▶ [YOUR GOAL]:
Where does "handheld" occur in the listing? Copy every line that holds it.

▶ [DATA BLOCK]:

BEGIN

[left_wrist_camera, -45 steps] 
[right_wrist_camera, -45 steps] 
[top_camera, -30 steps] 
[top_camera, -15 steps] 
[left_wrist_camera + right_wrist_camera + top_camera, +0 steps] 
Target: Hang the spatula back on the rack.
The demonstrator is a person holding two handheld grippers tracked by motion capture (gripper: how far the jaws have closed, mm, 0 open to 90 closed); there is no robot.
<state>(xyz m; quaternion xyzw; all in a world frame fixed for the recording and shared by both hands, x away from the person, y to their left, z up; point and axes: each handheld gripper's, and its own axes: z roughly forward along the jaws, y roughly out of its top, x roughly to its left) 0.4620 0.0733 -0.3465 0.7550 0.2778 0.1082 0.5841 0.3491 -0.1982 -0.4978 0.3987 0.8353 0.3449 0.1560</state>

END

▶ [ANSWER]:
The demonstrator is a person holding two handheld grippers tracked by motion capture (gripper: how far the jaws have closed, mm, 0 open to 90 closed); there is no robot.
<state>(xyz m; quaternion xyzw; all in a world frame fixed for the recording and shared by both hands, x away from the person, y to their left, z up; point and axes: each handheld gripper's, and its own axes: z roughly forward along the jaws, y roughly out of its top, x roughly to its left) 0.4620 0.0733 -0.3465 0.7550 0.2778 0.1082 0.5841 0.3491 -0.1982 -0.4978 0.3987 0.8353 0.3449 0.1560</state>

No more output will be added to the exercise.